Dataset items:
━━━━━━━━

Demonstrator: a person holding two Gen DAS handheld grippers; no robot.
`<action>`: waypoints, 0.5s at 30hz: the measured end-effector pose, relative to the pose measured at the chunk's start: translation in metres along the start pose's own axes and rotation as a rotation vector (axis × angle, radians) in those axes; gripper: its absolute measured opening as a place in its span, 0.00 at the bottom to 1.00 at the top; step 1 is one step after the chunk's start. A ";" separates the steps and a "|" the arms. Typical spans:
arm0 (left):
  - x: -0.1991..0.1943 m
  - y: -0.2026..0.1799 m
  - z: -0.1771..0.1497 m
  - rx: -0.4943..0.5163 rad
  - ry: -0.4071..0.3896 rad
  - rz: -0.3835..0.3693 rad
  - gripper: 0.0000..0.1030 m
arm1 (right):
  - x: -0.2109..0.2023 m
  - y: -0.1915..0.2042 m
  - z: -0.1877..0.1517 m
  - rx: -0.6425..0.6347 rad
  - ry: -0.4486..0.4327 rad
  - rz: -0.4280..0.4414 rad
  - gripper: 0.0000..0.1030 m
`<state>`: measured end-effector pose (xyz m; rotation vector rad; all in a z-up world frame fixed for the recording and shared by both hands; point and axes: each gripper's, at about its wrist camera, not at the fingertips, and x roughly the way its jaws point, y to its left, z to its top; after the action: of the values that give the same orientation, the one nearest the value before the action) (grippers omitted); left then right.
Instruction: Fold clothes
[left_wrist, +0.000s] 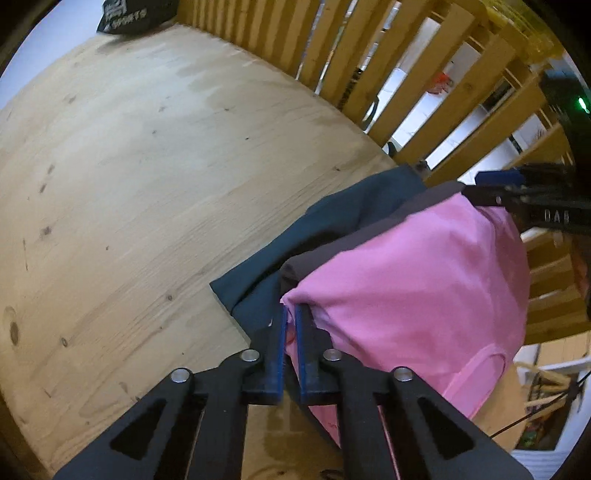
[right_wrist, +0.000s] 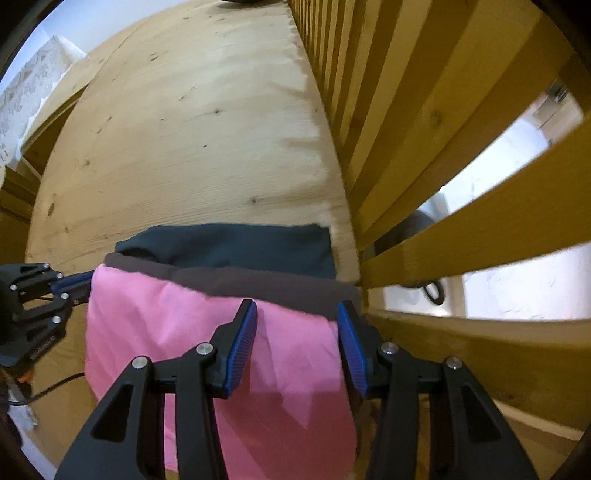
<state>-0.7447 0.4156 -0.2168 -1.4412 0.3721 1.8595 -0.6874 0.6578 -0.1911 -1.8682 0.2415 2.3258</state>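
A pink garment (left_wrist: 417, 280) lies on top of a dark brown garment (left_wrist: 373, 229) and a dark teal garment (left_wrist: 332, 221) on the wooden table (left_wrist: 129, 184). My left gripper (left_wrist: 290, 314) is shut on the pink garment's near corner. My right gripper (right_wrist: 297, 314) is open, its jaws spread over the pink garment (right_wrist: 207, 332) near the brown edge (right_wrist: 258, 280). The teal garment (right_wrist: 236, 247) lies beyond. The left gripper (right_wrist: 74, 284) shows at the left of the right wrist view, and the right gripper (left_wrist: 502, 188) at the right of the left wrist view.
A wooden slatted railing (left_wrist: 369, 55) runs along the table's far edge, close to the clothes (right_wrist: 424, 147). A dark folded item with white lettering (left_wrist: 129, 16) lies at the table's far corner. A white patterned object (right_wrist: 29, 92) stands off the table's left side.
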 end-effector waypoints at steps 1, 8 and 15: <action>-0.001 -0.002 -0.001 0.006 -0.002 0.006 0.03 | -0.004 0.000 -0.003 -0.008 -0.015 0.009 0.40; -0.015 -0.011 -0.013 0.055 -0.044 0.026 0.02 | -0.040 0.005 -0.026 -0.072 -0.149 0.049 0.11; -0.048 -0.012 -0.013 0.080 -0.116 0.026 0.02 | -0.054 0.005 -0.033 -0.106 -0.235 -0.051 0.11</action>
<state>-0.7225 0.3978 -0.1747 -1.2747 0.4057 1.9169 -0.6456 0.6449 -0.1454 -1.6017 0.0420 2.5383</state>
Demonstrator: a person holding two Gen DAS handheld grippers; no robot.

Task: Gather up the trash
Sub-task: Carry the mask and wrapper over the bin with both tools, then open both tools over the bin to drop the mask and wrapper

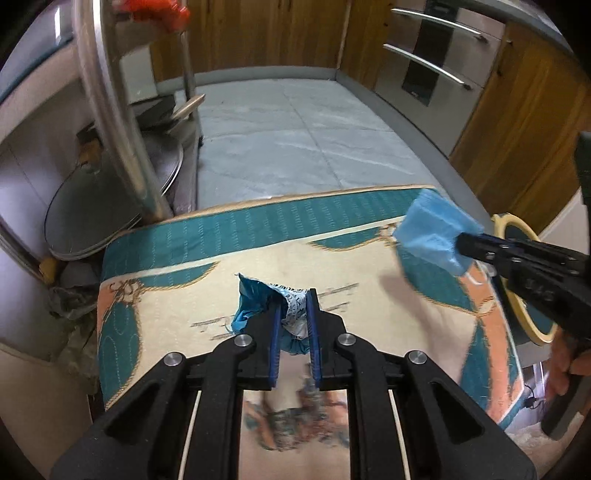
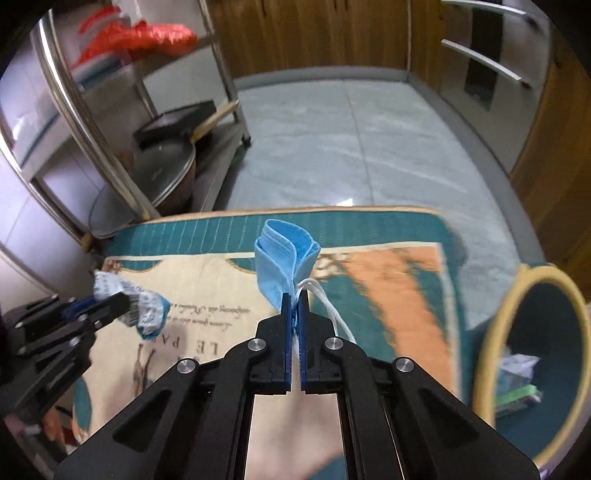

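Observation:
My left gripper [image 1: 292,301] is shut on a crumpled blue and white wrapper [image 1: 258,301] and holds it above the patterned mat [image 1: 369,317]. It also shows in the right wrist view [image 2: 114,301], with the wrapper [image 2: 147,308] at the left. My right gripper [image 2: 294,301] is shut on a folded blue face mask [image 2: 282,258] with white ear loops, held above the mat [image 2: 207,291]. In the left wrist view the right gripper [image 1: 463,245] holds the mask [image 1: 430,230] at the right. A teal bin with a yellow rim [image 2: 491,332] stands at the right, with trash inside.
A steel rack [image 2: 85,122] with pans and lids [image 2: 166,170] stands at the left; a red bag [image 2: 147,35] lies on its shelf. Grey tiled floor [image 1: 295,140] lies beyond the mat. Wooden cabinets [image 1: 517,140] and steel drawer handles [image 1: 424,62] line the back and right.

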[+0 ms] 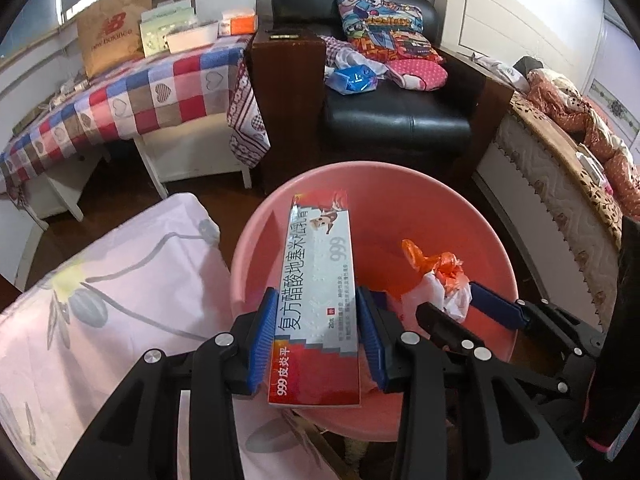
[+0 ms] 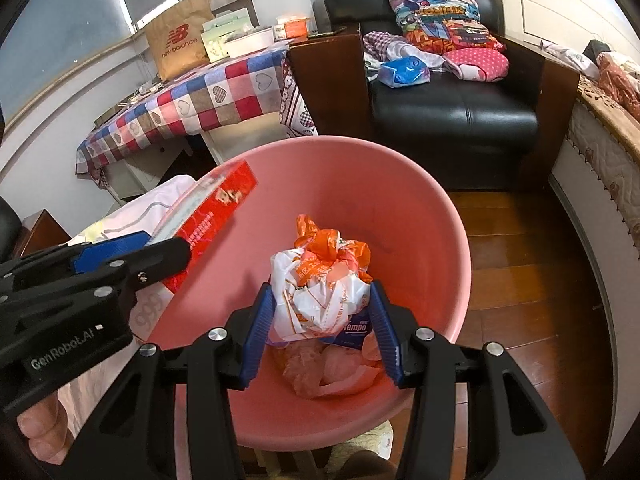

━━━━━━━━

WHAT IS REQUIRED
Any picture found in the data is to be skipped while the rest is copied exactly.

RESPONSE
Demonstrator: a person holding two Gen DAS handheld grippers; no robot.
`<action>`: waypoints, 0.5s at 30hz: the measured end-effector pose, relative to the pose measured at the chunk's start: translation in metres along the start pose's own axes and rotation as a rotation vector (axis × angle, radians) in those axes; gripper: its absolute measured opening as a place in its span, 0.00 at the bottom to 1.00 at the top; step 1 is one step after the chunk's start. A ";" separates the steps and a "|" the arms. Typical spans:
arm0 (left):
  - x: -0.1991..0.1943 m
  - y: -0.2026..0.1799 m
  - z: -0.1771..0.1497 m
  - rx: -0.4943..0.5163 rad
  - ry: -0.4071..0.3896 rad
  - rz: -0.3835..0.3693 rad
  - gripper: 0.0000..0.1030 m
arm1 (right):
  - x: -0.2109..0.2023 m
  - y: -0.1915..0.2042 m
  - z: -0.1877..0.1517 m
  - rx: -0.6425..0.6347 rad
  - ry: -0.4486..0.4327 rad
  - rz: -0.4280..0.4414 rad
  - gripper: 0.0000..0.1030 m
`<state>`: measured end-effector pose (xyz m; rotation vector rad; all in a z-up world frame fixed for the recording and shared by both hands; point and axes: each gripper's, at about its wrist camera, not at the fingertips, and x roughly the way its jaws point, y to its left, z to its top; after the action: of the values that give the same orientation, the one nearest the value before the action) (grippers omitted); left then right.
Instruction: Fold clothes
[left_wrist, +0.000s] 
[right_wrist, +0.000s] 
<state>-0.7447 0.4156 -0.2168 -1.4412 0.3721 1.8595 -0.6874 0.6578 -0.1911 -1.8682 0.2415 2.3258</state>
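A pink garment (left_wrist: 417, 280) lies on top of a dark brown garment (left_wrist: 373, 229) and a dark teal garment (left_wrist: 332, 221) on the wooden table (left_wrist: 129, 184). My left gripper (left_wrist: 290, 314) is shut on the pink garment's near corner. My right gripper (right_wrist: 297, 314) is open, its jaws spread over the pink garment (right_wrist: 207, 332) near the brown edge (right_wrist: 258, 280). The teal garment (right_wrist: 236, 247) lies beyond. The left gripper (right_wrist: 74, 284) shows at the left of the right wrist view, and the right gripper (left_wrist: 502, 188) at the right of the left wrist view.
A wooden slatted railing (left_wrist: 369, 55) runs along the table's far edge, close to the clothes (right_wrist: 424, 147). A dark folded item with white lettering (left_wrist: 129, 16) lies at the table's far corner. A white patterned object (right_wrist: 29, 92) stands off the table's left side.
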 end-effector waypoints at steps 1, 8 and 15: <action>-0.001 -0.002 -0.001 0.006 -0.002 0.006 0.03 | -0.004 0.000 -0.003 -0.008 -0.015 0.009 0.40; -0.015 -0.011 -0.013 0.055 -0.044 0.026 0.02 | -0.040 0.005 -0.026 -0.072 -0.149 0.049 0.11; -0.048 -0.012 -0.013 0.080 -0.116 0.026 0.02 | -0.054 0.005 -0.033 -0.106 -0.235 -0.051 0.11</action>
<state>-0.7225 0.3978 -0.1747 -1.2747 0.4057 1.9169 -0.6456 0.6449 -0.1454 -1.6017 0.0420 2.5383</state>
Demonstrator: a person holding two Gen DAS handheld grippers; no robot.

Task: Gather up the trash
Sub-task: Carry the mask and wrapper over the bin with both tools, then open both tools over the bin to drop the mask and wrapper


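Observation:
My left gripper [image 1: 292,301] is shut on a crumpled blue and white wrapper [image 1: 258,301] and holds it above the patterned mat [image 1: 369,317]. It also shows in the right wrist view [image 2: 114,301], with the wrapper [image 2: 147,308] at the left. My right gripper [image 2: 294,301] is shut on a folded blue face mask [image 2: 282,258] with white ear loops, held above the mat [image 2: 207,291]. In the left wrist view the right gripper [image 1: 463,245] holds the mask [image 1: 430,230] at the right. A teal bin with a yellow rim [image 2: 491,332] stands at the right, with trash inside.
A steel rack [image 2: 85,122] with pans and lids [image 2: 166,170] stands at the left; a red bag [image 2: 147,35] lies on its shelf. Grey tiled floor [image 1: 295,140] lies beyond the mat. Wooden cabinets [image 1: 517,140] and steel drawer handles [image 1: 424,62] line the back and right.
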
[+0 ms] 
[+0 ms] 

The response to this exercise has been given in full.